A recent addition, “Read with Rover,” has proven to be a hit with patrons and will continue this fall, 6:30-7:30 p.m. on Sept. 24, Oct. 29 and Nov. 26. Children register in advance for the opportunity to read books to trained therapy dogs. They can bring their own books or check books out at the library.
“The people with their dogs are doing this on a voluntary basis,” Stocker said. “We prefer the kids sign up in advance, which helps us plan better and maximizes our time and space. But if someone walks in, we’ll make every effort to pair them up with the dog.
“It’s a great literacy builder,” she continued. “It gives children who are new, emerging or struggling readers a chance to read to a dog that is nonjudgmental and friendly and enthusiastic. So it’s a very fun environment for the kids to learn and build their confidence in their reading skills. When the dogs are here, everyone gravitates to the Monroe Room.”
So the library has covered coney dogs and therapy dogs, but it’s not stopping there. There are game nights, pizza and movie nights, book club meetings, yoga, crafts, knitting and stitching, trick-or-treating, and more. See the sidebar for the full lineup.

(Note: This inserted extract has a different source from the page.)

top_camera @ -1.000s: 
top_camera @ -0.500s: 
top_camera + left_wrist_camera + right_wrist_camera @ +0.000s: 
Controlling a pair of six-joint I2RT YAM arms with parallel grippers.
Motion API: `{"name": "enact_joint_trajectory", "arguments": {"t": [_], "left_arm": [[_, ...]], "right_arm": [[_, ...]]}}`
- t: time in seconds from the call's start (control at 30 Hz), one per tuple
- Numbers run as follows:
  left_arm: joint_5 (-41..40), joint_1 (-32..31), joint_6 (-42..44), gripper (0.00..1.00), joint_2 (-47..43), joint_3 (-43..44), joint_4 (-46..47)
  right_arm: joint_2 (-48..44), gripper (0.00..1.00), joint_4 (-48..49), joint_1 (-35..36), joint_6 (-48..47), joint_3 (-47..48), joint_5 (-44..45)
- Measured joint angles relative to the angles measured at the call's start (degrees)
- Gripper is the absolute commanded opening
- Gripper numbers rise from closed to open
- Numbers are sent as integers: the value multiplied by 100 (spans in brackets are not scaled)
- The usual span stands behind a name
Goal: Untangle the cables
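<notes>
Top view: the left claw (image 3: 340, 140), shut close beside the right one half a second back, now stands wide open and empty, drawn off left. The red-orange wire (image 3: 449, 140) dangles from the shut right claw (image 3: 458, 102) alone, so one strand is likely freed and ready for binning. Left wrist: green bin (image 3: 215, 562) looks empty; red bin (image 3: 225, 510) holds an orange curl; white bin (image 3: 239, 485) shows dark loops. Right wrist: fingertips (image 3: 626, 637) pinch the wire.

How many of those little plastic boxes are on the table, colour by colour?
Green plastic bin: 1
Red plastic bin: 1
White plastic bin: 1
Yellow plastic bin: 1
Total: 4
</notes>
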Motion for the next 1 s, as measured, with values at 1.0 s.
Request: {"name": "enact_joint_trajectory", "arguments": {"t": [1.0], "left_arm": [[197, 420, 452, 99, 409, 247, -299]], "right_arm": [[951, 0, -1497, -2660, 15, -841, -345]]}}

Parallel to all of this, the library continues public outreach efforts that bring HPML to housebound individuals and pedestrians on the street.
The Little Free Libraries — refurbished newsstands that have been vibrantly painted and filled with books — are now located at the Hazel Park Recreation Center, the Art Garden, Tuski Park and Scout Park. The books inside are free to take and read, and people can leave books inside that they’d recommend to others.

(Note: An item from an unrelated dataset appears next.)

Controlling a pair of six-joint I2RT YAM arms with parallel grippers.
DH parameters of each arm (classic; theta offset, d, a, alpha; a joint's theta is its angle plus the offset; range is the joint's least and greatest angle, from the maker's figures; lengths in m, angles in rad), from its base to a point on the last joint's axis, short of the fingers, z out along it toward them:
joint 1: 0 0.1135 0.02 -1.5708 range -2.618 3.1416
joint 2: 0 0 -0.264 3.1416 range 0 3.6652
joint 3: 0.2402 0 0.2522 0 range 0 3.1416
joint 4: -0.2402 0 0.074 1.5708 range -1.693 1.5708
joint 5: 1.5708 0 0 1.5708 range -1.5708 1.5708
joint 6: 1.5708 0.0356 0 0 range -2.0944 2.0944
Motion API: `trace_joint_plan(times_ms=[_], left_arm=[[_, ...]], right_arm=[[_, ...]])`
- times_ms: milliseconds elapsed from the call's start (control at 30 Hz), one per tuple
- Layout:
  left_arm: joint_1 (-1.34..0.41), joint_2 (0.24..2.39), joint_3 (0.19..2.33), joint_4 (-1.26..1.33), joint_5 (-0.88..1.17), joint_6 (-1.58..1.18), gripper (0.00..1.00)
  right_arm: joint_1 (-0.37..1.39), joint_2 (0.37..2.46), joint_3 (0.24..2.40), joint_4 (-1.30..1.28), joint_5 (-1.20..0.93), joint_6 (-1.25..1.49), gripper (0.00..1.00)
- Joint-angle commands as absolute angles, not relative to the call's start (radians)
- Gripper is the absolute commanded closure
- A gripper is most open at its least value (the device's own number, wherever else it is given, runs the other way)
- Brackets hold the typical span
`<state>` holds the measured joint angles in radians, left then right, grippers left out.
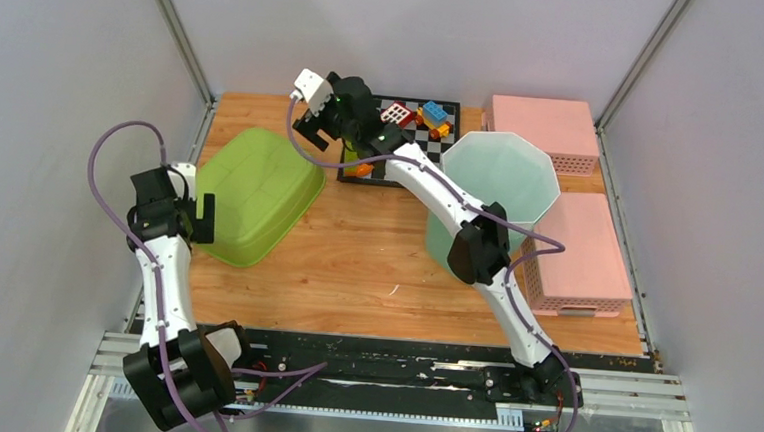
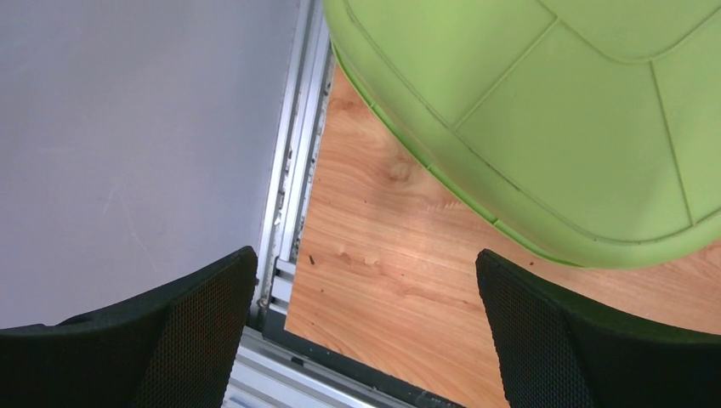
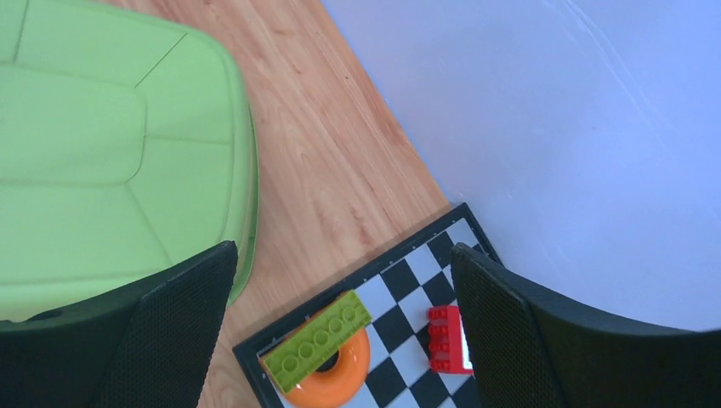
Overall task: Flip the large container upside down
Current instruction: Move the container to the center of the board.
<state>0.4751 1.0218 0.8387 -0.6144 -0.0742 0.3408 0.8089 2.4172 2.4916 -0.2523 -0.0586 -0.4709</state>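
both my pairs of fingers stand wide apart, holding nothing. the lime green plastic tub, which i take for the large container, lies by the wooden desk's left edge, seemingly bottom up, nearly square from above. my left gripper hangs just off its near left rim, the closer one. my right gripper hovers beyond its far right corner, beside a black chequered board of toy bricks. a pale teal bucket stands well to the right.

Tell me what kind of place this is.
Most likely a robot test cell in a lab: a wooden tabletop boxed in by grey walls, a left arm and right arm bolted to a metal rail, and props like a green tub and a checkerboard.
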Motion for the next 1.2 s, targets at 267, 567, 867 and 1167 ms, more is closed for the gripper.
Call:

Then there are the trips that the library staff makes each month to the senior living communities at Hazelcrest, American House and Hazel Park Manor, bringing a selection of books requested by residents. Some of them can’t reach the library easily because they are homebound, while others weren’t familiar with the library’s offerings but have since become regulars at popular events, such as book bingo.
“They call us the book mobile,” Stocker laughed.
The library also continues to focus on the needs of its younger patrons. Chris Walny, the teen reference librarian, has designed an array of programming for teens and tweens over the months.
Her latest creation is Fun Friday, which takes place immediately after school gets out and thus has different times depending on the Friday: 3:30 p.m. on Sept. 20, Oct. 4 and 18, Nov. 1 and 15, and Dec. 6; and 2:15 p.m. on Sept. 27, Oct. 1, and Nov. 8 and 22.
“I’m hoping that since their schedules are so crazy, and since they’re constantly asking me what’s planned any given week, this new routine will help them plan better,” Walny said. “And I’m going to have some sort of surprise each week. We’ll rotate through the best of everything we’ve done in other programs, from anime and crafts to the (Nintendo) Wii and Just Dance.
“Some of the kids who come here tend to be a bit shy, so the library programs are a way for them to connect with others and make new friends,” she added. “That’s the exciting part of this for me. I wish I could do it every day for them.”